On Github KronicDeth / ruby-to-elixir
2015-08-03
Luke Imhoff
luke_imhoff@rapid7.com Kronic.Deth@gmail.com @limhoff-r7 @KronicDeth @KronicDeth I am a Senior Software Engineer on the Metasploit Architecture team at Rapid7. In my spare time, I maintain IntelliJ Elixir, the Elixir plugin for Jetbrains IDEs like IntelliJ and Rubymine.Elixir is a functional language that is dynamically typed using immutable data that is highly concurrent.
MRI Ruby's go-to concurrency approach of forking a process has too high of a overhead and is only tolerable on system with Copy-On-Write (COW) fork, which excludes Windows. Threading and fibers in the MRI cannot get around the GIL and so only help with IO-bound code.
On the other hand, Elixir uses the Erlang VM, which thanks to the immutable data, can run isolated processes inside the VM so fast and so cheaply that my laptop can use as many as I want effectively and use a separate one for each logically concurrent task.
Just as you learned imperative programming over mathematical thinking, you can retrain to think in functional languages and even switch back and forth. I currently switch between Java, Ruby, and Elixir. With only a few hiccups on namespace syntax and string quoting. If you're used to using map or select from Enumerable in Ruby, you are already using functional programming. If you ever used class methods in Ruby that didn't write to class or instance variable, you're already using functional programming.

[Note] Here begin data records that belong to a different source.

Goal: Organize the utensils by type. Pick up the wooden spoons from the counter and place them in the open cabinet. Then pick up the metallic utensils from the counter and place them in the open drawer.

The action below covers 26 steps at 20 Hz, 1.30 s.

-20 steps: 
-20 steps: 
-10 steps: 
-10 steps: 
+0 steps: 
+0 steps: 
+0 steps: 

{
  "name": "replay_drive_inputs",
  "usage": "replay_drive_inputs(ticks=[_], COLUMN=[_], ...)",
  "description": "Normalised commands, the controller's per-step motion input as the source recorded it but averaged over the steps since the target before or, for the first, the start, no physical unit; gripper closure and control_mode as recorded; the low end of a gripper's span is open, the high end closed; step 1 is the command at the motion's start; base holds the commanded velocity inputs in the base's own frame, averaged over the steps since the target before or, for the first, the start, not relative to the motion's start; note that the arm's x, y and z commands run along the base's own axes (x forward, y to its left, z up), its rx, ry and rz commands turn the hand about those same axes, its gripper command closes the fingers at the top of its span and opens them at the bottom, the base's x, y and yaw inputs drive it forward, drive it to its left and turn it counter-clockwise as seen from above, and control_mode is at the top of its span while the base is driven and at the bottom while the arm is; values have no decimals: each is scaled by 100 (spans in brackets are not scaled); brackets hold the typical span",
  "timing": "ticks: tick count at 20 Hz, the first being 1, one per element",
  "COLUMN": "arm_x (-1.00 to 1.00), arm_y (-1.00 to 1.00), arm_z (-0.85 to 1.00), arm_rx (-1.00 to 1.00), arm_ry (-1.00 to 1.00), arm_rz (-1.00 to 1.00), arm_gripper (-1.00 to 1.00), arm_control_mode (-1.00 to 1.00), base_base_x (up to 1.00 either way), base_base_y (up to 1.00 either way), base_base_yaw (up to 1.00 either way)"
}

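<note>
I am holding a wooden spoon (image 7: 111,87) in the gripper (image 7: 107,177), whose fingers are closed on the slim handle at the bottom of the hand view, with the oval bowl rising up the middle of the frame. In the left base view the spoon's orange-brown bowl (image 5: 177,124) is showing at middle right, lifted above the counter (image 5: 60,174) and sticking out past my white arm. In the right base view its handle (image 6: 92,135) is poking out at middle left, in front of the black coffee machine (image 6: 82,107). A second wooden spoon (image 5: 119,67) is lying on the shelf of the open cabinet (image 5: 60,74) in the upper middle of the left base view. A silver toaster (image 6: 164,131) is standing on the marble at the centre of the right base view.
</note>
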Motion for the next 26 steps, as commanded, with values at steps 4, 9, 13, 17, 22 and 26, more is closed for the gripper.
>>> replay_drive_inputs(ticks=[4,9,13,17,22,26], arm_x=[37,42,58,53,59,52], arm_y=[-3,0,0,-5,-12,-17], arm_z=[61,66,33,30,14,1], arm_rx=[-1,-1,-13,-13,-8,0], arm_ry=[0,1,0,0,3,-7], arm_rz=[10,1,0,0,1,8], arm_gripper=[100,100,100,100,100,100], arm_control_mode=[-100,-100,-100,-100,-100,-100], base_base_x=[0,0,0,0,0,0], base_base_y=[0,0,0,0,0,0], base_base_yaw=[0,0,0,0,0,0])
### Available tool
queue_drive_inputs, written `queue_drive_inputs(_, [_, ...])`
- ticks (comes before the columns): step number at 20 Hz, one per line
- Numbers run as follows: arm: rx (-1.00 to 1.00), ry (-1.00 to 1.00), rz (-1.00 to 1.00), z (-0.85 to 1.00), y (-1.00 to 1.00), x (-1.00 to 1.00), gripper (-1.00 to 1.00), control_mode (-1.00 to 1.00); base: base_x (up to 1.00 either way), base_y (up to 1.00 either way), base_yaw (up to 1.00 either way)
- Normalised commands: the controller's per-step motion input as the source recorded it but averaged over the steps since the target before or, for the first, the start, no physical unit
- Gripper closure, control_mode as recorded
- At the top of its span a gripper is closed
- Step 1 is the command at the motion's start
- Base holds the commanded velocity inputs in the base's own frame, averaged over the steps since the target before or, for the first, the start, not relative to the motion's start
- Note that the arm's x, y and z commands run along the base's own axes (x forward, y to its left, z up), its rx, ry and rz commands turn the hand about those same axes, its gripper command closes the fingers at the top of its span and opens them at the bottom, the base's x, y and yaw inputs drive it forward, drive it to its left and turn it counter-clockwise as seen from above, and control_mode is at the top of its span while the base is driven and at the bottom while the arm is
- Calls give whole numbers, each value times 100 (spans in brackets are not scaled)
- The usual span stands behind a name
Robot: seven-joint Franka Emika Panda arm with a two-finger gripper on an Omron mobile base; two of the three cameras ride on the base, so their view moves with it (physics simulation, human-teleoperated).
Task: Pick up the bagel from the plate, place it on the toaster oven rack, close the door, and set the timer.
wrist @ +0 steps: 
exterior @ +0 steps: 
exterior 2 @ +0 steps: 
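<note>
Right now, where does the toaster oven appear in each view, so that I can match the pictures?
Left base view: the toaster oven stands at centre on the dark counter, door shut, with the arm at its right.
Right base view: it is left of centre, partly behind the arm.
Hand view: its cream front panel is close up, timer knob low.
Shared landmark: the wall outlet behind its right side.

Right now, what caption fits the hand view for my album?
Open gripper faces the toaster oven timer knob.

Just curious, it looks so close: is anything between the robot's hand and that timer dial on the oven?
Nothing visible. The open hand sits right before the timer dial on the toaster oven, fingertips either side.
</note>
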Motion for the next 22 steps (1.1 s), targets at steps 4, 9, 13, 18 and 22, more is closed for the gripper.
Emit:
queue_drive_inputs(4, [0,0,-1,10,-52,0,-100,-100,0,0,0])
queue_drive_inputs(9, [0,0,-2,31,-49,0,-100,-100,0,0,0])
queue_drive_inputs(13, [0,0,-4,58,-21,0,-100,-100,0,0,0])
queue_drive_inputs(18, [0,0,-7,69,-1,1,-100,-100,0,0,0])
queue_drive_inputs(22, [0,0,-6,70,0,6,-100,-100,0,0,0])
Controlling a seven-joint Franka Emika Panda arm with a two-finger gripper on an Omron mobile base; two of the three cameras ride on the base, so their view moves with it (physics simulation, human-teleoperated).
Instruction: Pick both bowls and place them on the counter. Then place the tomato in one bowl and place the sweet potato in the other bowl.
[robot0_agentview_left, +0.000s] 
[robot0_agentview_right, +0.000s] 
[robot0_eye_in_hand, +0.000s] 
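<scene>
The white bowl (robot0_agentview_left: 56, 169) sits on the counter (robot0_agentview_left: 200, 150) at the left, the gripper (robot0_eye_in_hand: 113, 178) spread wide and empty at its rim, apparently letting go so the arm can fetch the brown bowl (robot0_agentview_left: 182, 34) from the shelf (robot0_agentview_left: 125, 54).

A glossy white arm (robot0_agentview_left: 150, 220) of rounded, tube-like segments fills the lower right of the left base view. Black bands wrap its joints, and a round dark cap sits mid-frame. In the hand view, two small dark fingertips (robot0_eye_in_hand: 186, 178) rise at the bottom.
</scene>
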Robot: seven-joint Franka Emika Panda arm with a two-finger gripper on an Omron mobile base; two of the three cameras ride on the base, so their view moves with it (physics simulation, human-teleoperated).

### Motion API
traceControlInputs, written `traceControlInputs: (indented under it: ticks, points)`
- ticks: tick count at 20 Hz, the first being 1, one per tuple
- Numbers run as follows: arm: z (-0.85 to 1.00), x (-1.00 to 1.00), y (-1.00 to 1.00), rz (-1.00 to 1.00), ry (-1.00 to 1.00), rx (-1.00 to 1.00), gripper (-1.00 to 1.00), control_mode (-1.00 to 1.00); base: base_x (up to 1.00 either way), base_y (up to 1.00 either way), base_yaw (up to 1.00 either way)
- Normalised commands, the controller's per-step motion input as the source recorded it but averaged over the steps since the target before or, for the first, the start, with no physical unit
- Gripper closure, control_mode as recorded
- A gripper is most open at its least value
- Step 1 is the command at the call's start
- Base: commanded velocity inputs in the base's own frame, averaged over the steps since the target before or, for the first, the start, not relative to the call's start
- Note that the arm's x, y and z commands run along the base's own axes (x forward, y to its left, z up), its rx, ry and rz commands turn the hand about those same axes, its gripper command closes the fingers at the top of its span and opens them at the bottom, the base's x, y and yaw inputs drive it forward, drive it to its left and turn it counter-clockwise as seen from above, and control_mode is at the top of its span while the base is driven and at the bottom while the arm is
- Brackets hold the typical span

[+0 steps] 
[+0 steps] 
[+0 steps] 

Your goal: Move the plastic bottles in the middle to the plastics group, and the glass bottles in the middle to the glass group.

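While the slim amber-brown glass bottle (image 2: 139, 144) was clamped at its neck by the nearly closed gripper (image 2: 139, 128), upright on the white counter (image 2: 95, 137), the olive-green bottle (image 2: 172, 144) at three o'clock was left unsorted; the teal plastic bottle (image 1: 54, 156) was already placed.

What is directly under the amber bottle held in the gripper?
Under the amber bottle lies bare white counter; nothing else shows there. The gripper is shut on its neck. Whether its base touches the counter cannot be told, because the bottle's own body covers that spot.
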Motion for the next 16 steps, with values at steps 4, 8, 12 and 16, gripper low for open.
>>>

Learning functional programming will also prepare you for the future. If you watch conference talks in other languages, such as Javascript or C++, languages are moving to have more and more functional features as the programming community adapts to the many-cores future. They have figured out that locks, threads, and shared mutable state is too error prone.
Moore's law increasing processor speed stopped 10 years ago. If you want to take advantage of Moore's law now and in the future you need to write concurrent programs now that can be parallelized across the additional cores of the future automatically.
Switching from imperative, mutable, object-oriented Ruby to functional, immutable, concurrent Elixir may be intimidating, but I'll show you how easy it is to translate your Ruby skills to Elixir to quickly get started learning Elixir on your own.
Ruby and Elixir both have homebrew packages and version managers.
If you use kiex, you'll need to install Erlang separately using either kerl, spelled K-E-R-L, or homebrew
Both Ruby and Elixir have installers for installing the languages as a Program in Windows.
You can alternatively use the Chocolatey (or NuGET) package manager for Windows.
Use your package manager
Integer formats are the same for Ruby and Elixir. They both support, decimal, binary, octal, and hexadecimal. Underscore (_) can be used to separate digit groups.
Float formats are the same for Ruby and Elixir. They both support 'e' notation.
Symbol in Ruby just becomes the word Atom in Elixir.
Class/Module names and Aliases both share camel-casing, but namespaces in Class/Module names are separated with colon-colon (::), while Alias names are separated with dot (.). Additionally, Erlang modules are just atoms. Aliases are called Aliases because they are actually syntactic sugar with an atom starting with Elixir dot (Elixir.)
Your brain may read module attributes as being like class instance variables in Ruby since they both start with at (@) and look like a variable, but module attributes don't get assigned to with equals (=), instead they are referenced before the value to put into the module attribute. This is because module attributes can be configured to either reset their value or accumulate all values passed to them. This allows for some nice features, which I'll get to later.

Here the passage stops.